Copy the data exactly.

* Entries taken from a collection:

--*--

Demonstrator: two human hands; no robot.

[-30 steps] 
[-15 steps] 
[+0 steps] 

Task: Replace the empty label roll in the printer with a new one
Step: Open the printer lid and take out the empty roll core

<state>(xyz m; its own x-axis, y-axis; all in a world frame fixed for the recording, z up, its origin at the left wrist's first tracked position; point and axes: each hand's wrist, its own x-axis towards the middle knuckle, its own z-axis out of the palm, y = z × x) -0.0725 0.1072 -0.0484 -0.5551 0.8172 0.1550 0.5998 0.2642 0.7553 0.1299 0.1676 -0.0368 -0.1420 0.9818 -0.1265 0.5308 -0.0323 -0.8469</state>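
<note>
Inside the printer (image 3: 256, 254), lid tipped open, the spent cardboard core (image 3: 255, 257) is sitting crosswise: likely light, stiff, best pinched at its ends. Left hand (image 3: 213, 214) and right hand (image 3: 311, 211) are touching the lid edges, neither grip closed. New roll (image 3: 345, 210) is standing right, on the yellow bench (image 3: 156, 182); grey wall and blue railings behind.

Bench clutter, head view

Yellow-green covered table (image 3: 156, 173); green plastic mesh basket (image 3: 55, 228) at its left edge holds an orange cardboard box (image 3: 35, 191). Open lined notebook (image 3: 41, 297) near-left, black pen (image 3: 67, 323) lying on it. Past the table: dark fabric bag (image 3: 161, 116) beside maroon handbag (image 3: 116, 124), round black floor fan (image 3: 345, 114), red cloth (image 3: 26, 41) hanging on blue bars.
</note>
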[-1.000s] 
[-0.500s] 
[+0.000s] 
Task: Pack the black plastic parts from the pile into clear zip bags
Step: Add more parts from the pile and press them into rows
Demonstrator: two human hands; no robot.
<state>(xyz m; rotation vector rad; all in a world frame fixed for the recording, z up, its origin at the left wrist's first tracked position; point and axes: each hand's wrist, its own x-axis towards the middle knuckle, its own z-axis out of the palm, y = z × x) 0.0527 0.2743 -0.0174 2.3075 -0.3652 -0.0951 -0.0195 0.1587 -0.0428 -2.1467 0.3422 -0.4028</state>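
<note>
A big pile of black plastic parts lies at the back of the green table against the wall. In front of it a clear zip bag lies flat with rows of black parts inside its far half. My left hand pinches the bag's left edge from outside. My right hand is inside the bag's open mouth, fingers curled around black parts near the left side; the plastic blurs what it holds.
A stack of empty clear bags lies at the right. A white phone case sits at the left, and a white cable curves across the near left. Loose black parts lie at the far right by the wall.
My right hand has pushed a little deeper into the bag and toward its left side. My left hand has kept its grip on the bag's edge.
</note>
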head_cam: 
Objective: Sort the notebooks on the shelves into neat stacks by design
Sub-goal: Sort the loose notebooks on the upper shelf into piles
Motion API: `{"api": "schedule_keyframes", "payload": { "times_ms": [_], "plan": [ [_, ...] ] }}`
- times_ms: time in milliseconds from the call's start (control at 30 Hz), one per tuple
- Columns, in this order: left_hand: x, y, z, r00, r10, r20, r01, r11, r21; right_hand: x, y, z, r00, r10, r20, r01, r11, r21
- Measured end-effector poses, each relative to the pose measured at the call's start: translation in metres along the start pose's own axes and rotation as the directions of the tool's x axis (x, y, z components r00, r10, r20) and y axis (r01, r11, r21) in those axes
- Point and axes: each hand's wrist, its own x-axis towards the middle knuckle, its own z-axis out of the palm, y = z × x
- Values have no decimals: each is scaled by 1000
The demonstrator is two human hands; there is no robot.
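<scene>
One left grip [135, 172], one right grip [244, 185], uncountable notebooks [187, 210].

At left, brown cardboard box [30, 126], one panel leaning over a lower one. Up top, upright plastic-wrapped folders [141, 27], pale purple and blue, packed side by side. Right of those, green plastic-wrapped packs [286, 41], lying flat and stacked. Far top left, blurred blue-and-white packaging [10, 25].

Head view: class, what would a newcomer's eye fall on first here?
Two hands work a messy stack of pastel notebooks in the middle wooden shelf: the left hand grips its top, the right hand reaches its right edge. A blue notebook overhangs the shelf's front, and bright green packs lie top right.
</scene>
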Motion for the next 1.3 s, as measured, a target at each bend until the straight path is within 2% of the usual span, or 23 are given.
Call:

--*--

* Response to the exercise:
Demonstrator: two human hands; no robot.

[-30 steps] 
[-15 steps] 
[+0 steps] 

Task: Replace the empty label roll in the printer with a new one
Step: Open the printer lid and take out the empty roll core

<state>(xyz m; its own x-axis, y-axis; all in a world frame fixed for the recording, z up, its origin at the left wrist's first tracked position; point and axes: each hand's wrist, its own x-axis towards the middle knuckle, its own z-axis out of the palm, y = z × x) -0.0725 0.1072 -0.0484 -0.5551 0.8172 0.1550 0.5998 0.2642 0.7553 0.1299 0.1676 -0.0368 -0.1420 0.9818 -0.1265 0.5308 -0.0323 -0.8469</state>
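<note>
Inside the printer (image 3: 256, 254), lid tipped open, the spent cardboard core (image 3: 255, 257) is sitting crosswise: likely light, stiff, best pinched at its ends. Left hand (image 3: 213, 214) and right hand (image 3: 311, 211) are touching the lid edges, neither grip closed. New roll (image 3: 345, 210) is standing right, on the yellow bench (image 3: 156, 182); grey wall and blue railings behind.

Bench clutter, head view

Yellow-green covered table (image 3: 156, 173); green plastic mesh basket (image 3: 55, 228) at its left edge holds an orange cardboard box (image 3: 35, 191). Open lined notebook (image 3: 41, 297) near-left, black pen (image 3: 67, 323) lying on it. Past the table: dark fabric bag (image 3: 161, 116) beside maroon handbag (image 3: 116, 124), round black floor fan (image 3: 345, 114), red cloth (image 3: 26, 41) hanging on blue bars.
</note>
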[-1.000s] 
[-0.500s] 
[+0.000s] 
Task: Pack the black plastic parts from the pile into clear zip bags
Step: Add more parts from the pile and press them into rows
Demonstrator: two human hands; no robot.
<state>(xyz m; rotation vector rad; all in a world frame fixed for the recording, z up, its origin at the left wrist's first tracked position; point and axes: each hand's wrist, its own x-axis towards the middle knuckle, its own z-axis out of the palm, y = z × x) 0.0527 0.2743 -0.0174 2.3075 -0.3652 -0.0951 -0.0195 0.1587 -0.0428 -2.1467 0.3422 -0.4028</state>
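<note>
A big pile of black plastic parts lies at the back of the green table against the wall. In front of it a clear zip bag lies flat with rows of black parts inside its far half. My left hand pinches the bag's left edge from outside. My right hand is inside the bag's open mouth, fingers curled around black parts near the left side; the plastic blurs what it holds.
A stack of empty clear bags lies at the right. A white phone case sits at the left, and a white cable curves across the near left. Loose black parts lie at the far right by the wall.
My right hand has pushed a little deeper into the bag and toward its left side. My left hand has kept its grip on the bag's edge.
</note>
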head_cam: 
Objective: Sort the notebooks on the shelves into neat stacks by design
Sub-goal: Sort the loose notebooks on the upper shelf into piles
Motion API: `{"api": "schedule_keyframes", "payload": { "times_ms": [_], "plan": [ [_, ...] ] }}`
- times_ms: time in milliseconds from the call's start (control at 30 Hz), one per tuple
- Columns, in this order: left_hand: x, y, z, r00, r10, r20, r01, r11, r21; right_hand: x, y, z, r00, r10, r20, r01, r11, r21
- Measured end-effector poses, each relative to the pose measured at the call's start: translation in metres along the start pose's own axes and rotation as the directions of the tool's x axis (x, y, z components r00, r10, r20) and y axis (r01, r11, r21) in those axes
- Point and axes: each hand's wrist, its own x-axis towards the middle knuckle, its own z-axis out of the palm, y = z × x
- Values have no decimals: each is scaled by 1000
The demonstrator is two human hands; there is no robot.
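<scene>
One left grip [135, 172], one right grip [244, 185], uncountable notebooks [187, 210].

At left, brown cardboard box [30, 126], one panel leaning over a lower one. Up top, upright plastic-wrapped folders [141, 27], pale purple and blue, packed side by side. Right of those, green plastic-wrapped packs [286, 41], lying flat and stacked. Far top left, blurred blue-and-white packaging [10, 25].

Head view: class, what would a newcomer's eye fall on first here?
Two hands work a messy stack of pastel notebooks in the middle wooden shelf: the left hand grips its top, the right hand reaches its right edge. A blue notebook overhangs the shelf's front, and bright green packs lie top right.
</scene>
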Motion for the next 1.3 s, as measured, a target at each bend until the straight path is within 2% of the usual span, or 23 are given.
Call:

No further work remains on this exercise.